Retype, word for word, every line from the one holding "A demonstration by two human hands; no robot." through the one holding "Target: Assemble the" in the entries below, both included, and only those lines.

### DATA PROVIDED ###

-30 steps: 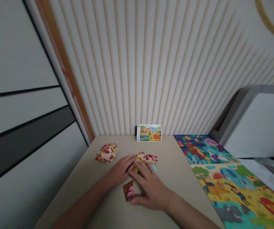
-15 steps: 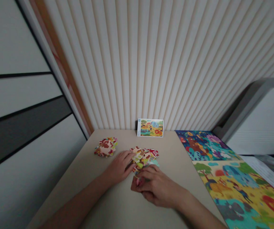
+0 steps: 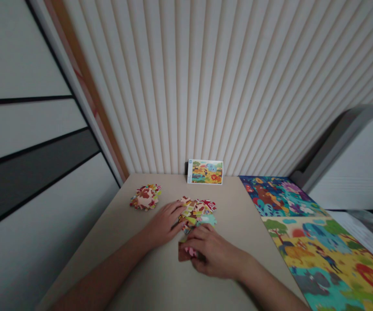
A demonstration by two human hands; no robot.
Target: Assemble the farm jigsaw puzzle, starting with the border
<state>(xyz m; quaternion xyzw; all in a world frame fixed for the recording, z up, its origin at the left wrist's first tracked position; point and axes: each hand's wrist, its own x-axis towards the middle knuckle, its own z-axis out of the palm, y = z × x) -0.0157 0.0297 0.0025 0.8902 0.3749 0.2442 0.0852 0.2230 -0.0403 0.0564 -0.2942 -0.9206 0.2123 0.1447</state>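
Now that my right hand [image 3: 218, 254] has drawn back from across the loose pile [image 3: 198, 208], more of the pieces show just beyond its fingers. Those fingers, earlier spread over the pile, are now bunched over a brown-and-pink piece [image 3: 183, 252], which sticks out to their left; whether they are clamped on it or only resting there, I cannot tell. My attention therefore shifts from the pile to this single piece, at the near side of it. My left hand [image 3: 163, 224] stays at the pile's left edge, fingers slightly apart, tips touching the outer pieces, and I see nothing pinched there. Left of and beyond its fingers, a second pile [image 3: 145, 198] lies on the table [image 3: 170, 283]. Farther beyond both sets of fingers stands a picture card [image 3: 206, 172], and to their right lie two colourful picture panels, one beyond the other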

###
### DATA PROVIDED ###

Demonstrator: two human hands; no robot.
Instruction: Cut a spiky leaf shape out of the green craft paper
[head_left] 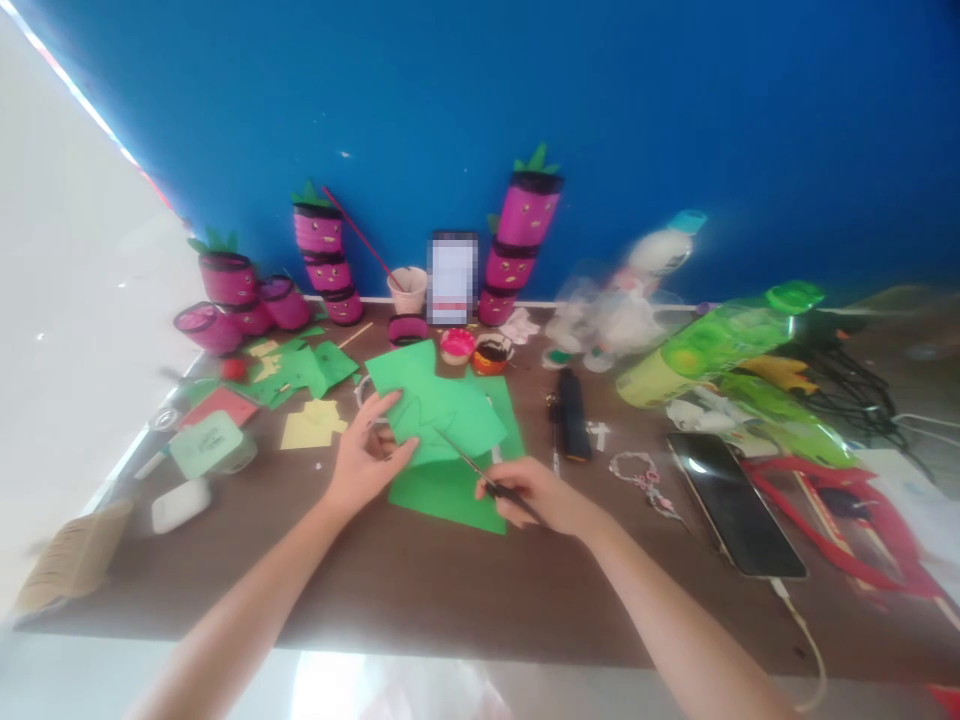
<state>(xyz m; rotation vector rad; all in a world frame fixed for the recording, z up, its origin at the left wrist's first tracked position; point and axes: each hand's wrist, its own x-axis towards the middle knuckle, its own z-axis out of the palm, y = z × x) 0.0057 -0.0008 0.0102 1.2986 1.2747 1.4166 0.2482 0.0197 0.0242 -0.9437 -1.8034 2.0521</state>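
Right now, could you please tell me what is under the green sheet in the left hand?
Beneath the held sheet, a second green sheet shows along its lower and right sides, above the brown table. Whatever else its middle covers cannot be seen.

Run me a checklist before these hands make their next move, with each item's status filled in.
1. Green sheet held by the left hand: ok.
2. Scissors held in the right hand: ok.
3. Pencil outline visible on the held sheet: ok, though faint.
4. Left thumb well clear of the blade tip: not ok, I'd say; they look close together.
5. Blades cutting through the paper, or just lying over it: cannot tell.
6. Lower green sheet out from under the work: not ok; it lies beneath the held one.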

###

# [EXERCISE SOLUTION]
A demonstration by two human hands; no robot.
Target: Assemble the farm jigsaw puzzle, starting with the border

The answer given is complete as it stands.